▶ **PROBLEM DETAILS**:
Print the lines below exactly, beginning with the one that contains "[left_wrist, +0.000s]" and stopping after the last line.

▶ **SUPPLIED DATA**:
···
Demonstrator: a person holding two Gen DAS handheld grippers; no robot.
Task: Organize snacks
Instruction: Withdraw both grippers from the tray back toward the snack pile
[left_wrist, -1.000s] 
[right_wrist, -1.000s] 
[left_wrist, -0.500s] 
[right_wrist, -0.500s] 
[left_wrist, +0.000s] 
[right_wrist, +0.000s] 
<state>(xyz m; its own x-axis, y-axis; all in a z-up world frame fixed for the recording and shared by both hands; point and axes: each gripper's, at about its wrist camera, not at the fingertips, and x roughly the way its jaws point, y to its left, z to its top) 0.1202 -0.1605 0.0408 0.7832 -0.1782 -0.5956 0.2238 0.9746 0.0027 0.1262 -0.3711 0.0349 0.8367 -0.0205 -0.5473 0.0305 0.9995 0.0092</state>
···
▶ **RESULT**:
[left_wrist, +0.000s] 
[right_wrist, +0.000s] 
<state>(xyz m; its own x-axis, y-axis; all in a z-up world frame fixed for the recording and shared by both hands; point and axes: each gripper's, at about its wrist camera, not at the fingertips, and x roughly the way its jaws point, y to its left, z to its top) 0.1202 -0.1605 0.0408 0.7832 -0.1782 -0.5956 0.2238 0.9746 0.0027 0.1262 -0.3711 0.0349 0.8367 -0.0205 -0.5473 0.0305 0.9995 0.0092</state>

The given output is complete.